Re: [alsa-devel] [PATCH 06/10] ALSA: axd: add basic files for sending/receiving axd cmds

27 Aug 2015

      On 08/26/2015 08:16 PM, Mark Brown wrote:
...
On Mon, Aug 24, 2015 at 01:39:15PM +0100, Qais Yousef wrote:
...
+int axd_cmd_set_pc(struct axd_cmd *cmd, unsigned int thread, unsigned long pc)
+{

if (thread >= THREAD_COUNT)
return -1;

Return sensible error codes please.
OK.
...
...
+unsigned long  axd_cmd_get_datain_address(struct axd_cmd *cmd)
+{

struct axd_dev *axd = container_of(cmd, struct axd_dev, cmd);

return (unsigned long) axd->buf_base_m;

+}
What's going on with these casts?
As with the other cases. buf_base_m is void * __iomem but we want to do 
some arithmatic to help AXD start up and understand where it needs to 
run. I agree they don't look nice and if I can avoid them I'd be happy 
to do so.
...
...
+static inline void axd_set_flag(unsigned int *flag, unsigned int value)
+{

*flag = value;
smp_wmb();	/* guarantee smp ordering */

+}

+static inline unsigned int axd_get_flag(unsigned int *flag)
+{

smp_rmb();	/* guarantee smp ordering */
return *flag;

+}
Please use a normal locking construct rather than hand rolling
something, or alternatively introduce new generic operations.  The fact
that you're hand rolling these things that have no driver specific
content is really worrying in terms of their safety.
I need to check atomic_ops.txt again but I think atomic_t is not always 
smb safe.
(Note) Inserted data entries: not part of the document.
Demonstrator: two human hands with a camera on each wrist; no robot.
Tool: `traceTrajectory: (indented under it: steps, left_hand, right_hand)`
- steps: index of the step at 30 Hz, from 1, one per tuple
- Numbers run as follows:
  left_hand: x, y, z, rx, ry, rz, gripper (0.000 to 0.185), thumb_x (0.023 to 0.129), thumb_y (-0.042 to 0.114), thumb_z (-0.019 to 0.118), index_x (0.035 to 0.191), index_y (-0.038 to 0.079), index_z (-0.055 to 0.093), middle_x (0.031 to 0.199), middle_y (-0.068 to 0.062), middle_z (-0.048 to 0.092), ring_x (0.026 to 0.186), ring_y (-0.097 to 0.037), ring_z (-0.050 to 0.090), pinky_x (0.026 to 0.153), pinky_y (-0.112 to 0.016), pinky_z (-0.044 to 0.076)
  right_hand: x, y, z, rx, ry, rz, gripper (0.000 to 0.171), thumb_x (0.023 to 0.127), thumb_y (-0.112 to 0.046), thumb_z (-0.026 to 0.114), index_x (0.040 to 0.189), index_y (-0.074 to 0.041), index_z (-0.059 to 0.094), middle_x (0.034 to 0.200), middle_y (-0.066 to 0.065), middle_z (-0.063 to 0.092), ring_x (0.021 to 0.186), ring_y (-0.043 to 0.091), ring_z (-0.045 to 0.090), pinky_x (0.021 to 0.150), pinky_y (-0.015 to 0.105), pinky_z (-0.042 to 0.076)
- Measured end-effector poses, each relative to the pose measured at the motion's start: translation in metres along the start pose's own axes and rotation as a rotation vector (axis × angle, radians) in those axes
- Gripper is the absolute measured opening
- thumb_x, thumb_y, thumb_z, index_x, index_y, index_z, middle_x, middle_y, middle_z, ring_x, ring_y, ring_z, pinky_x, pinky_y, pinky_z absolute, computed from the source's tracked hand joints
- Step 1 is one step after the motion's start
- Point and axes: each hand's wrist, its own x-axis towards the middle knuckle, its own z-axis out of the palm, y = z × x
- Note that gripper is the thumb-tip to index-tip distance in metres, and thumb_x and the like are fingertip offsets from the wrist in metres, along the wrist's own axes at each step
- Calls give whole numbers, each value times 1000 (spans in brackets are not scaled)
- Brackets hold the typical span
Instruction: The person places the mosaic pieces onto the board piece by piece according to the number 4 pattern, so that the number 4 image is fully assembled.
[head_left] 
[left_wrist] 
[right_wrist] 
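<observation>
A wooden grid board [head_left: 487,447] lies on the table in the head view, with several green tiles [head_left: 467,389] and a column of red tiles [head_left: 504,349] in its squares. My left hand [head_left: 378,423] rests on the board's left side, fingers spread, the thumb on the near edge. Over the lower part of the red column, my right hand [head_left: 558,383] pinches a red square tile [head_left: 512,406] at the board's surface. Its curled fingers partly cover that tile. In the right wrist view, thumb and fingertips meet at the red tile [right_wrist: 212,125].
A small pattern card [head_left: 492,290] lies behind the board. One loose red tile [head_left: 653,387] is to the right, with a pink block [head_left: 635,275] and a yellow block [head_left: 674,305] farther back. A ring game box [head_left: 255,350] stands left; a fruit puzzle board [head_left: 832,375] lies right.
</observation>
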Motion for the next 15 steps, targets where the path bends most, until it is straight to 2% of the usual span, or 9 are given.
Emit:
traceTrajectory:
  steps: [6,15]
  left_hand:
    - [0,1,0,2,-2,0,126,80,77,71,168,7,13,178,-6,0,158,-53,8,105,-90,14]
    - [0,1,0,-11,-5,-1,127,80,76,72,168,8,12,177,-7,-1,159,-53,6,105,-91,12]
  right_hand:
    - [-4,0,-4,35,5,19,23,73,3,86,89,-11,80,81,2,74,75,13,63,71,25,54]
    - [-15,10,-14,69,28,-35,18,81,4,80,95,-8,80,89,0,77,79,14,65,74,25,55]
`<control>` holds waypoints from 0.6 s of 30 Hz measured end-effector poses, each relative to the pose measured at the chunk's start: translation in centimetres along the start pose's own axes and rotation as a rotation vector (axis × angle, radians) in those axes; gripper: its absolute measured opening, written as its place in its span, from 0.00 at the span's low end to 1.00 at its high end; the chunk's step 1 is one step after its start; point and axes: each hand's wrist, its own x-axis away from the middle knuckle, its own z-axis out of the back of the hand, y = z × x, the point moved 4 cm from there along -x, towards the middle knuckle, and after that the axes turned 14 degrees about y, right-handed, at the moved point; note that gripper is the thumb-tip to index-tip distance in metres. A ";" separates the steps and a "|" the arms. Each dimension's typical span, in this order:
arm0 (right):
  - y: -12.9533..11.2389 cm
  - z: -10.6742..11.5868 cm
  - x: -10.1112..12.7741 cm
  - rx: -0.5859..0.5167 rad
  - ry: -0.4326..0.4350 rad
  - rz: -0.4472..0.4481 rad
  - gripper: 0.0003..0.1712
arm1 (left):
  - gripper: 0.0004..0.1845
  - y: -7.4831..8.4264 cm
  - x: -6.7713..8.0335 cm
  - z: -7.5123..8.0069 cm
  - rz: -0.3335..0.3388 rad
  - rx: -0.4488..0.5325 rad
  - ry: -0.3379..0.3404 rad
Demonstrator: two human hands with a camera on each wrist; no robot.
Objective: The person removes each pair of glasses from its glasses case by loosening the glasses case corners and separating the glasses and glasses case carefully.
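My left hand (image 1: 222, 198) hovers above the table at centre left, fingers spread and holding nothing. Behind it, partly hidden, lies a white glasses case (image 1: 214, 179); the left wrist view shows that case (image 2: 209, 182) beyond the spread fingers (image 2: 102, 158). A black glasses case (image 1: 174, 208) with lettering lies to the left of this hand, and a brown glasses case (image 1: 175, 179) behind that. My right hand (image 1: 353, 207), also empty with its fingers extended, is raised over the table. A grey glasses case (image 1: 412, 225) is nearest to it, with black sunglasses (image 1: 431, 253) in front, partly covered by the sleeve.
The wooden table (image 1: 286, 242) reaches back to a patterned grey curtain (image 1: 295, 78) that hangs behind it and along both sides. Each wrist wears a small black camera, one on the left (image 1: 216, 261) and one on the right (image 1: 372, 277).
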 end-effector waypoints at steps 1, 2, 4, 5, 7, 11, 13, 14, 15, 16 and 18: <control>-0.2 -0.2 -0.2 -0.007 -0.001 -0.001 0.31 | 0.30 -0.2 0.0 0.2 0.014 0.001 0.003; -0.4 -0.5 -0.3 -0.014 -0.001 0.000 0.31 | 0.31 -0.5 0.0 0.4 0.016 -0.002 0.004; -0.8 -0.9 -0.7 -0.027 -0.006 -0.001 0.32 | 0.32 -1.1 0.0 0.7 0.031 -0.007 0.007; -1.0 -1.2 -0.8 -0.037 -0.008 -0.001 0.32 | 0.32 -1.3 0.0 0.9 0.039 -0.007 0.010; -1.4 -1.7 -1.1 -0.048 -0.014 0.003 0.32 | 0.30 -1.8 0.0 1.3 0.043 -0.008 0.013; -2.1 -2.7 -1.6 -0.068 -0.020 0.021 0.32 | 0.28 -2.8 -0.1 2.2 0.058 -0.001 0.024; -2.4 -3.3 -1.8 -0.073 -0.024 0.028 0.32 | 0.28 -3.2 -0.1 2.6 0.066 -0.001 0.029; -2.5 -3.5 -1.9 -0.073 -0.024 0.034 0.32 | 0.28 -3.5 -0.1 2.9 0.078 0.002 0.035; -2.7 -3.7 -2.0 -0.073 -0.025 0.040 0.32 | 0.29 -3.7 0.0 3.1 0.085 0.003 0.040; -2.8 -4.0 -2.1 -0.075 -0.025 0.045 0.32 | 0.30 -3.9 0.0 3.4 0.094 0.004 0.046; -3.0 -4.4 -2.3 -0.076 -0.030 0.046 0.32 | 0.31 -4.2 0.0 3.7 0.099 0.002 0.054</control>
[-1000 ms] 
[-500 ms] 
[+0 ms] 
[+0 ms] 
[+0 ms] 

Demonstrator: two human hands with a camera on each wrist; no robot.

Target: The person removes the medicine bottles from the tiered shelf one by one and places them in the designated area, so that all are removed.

I definitely was running on a version of Meta archicture in 
the past where atomic_t wasn't always smp safe.
I'll check if the rules have changed or something new was introduced to 
deal with this.
...
...
+/*

axd_pipe->enabled_flg for output pipes is overloaded to mean two things:

PIPE_STARTED: indicates that pipe was opened but no buffers were passed.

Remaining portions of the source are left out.